● **EXERCISE OBJECTIVE**: Each line of the data must be copied exactly.

---------- DATA SEGMENT

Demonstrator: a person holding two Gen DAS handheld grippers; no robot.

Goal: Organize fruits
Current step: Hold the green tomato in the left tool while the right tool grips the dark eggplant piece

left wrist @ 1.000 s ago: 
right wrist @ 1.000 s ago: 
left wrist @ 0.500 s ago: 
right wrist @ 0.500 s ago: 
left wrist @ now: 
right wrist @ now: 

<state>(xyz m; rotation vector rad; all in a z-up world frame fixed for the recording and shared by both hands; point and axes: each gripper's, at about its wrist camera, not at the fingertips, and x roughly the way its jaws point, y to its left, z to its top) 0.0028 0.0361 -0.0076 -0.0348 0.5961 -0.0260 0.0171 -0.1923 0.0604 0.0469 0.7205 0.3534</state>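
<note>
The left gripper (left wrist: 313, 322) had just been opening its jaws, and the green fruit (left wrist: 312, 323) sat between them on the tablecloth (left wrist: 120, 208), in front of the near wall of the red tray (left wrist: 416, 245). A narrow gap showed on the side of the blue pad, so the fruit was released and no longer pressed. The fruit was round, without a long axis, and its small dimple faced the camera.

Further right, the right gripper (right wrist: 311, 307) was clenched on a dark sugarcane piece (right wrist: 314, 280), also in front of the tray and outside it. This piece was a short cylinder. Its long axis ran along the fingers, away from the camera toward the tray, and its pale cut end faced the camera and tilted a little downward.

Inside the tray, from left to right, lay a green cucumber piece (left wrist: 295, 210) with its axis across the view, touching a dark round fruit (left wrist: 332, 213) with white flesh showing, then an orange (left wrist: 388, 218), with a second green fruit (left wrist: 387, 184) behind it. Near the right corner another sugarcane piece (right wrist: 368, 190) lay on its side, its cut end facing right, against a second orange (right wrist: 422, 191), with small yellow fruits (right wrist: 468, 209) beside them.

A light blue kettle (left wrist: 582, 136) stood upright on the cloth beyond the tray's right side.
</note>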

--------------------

● **REPLY TO THE TASK**:
Demonstrator: a person holding two Gen DAS handheld grippers; no robot.

Goal: Organize fruits
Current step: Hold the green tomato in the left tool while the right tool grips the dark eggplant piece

left wrist @ 1.000 s ago: 
right wrist @ 1.000 s ago: 
left wrist @ 0.500 s ago: 
right wrist @ 0.500 s ago: 
left wrist @ now: 
right wrist @ now: 

<state>(xyz m; rotation vector rad; all in a z-up world frame fixed for the recording and shared by both hands; point and axes: each gripper's, at about its wrist camera, not at the fingertips, and x roughly the way its jaws point, y to its left, z to its top) 0.0028 0.0361 -0.0076 -0.0348 0.5961 -0.0260 0.0171 -0.1923 0.0604 0.0469 0.7205 0.3534</state>
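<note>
The left gripper (left wrist: 313, 322) had just been opening its jaws, and the green fruit (left wrist: 312, 323) sat between them on the tablecloth (left wrist: 120, 208), in front of the near wall of the red tray (left wrist: 416, 245). A narrow gap showed on the side of the blue pad, so the fruit was released and no longer pressed. The fruit was round, without a long axis, and its small dimple faced the camera.

Further right, the right gripper (right wrist: 311, 307) was clenched on a dark sugarcane piece (right wrist: 314, 280), also in front of the tray and outside it. This piece was a short cylinder. Its long axis ran along the fingers, away from the camera toward the tray, and its pale cut end faced the camera and tilted a little downward.

Inside the tray, from left to right, lay a green cucumber piece (left wrist: 295, 210) with its axis across the view, touching a dark round fruit (left wrist: 332, 213) with white flesh showing, then an orange (left wrist: 388, 218), with a second green fruit (left wrist: 387, 184) behind it. Near the right corner another sugarcane piece (right wrist: 368, 190) lay on its side, its cut end facing right, against a second orange (right wrist: 422, 191), with small yellow fruits (right wrist: 468, 209) beside them.

A light blue kettle (left wrist: 582, 136) stood upright on the cloth beyond the tray's right side.
</note>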

Apart from this answer, nothing more is required.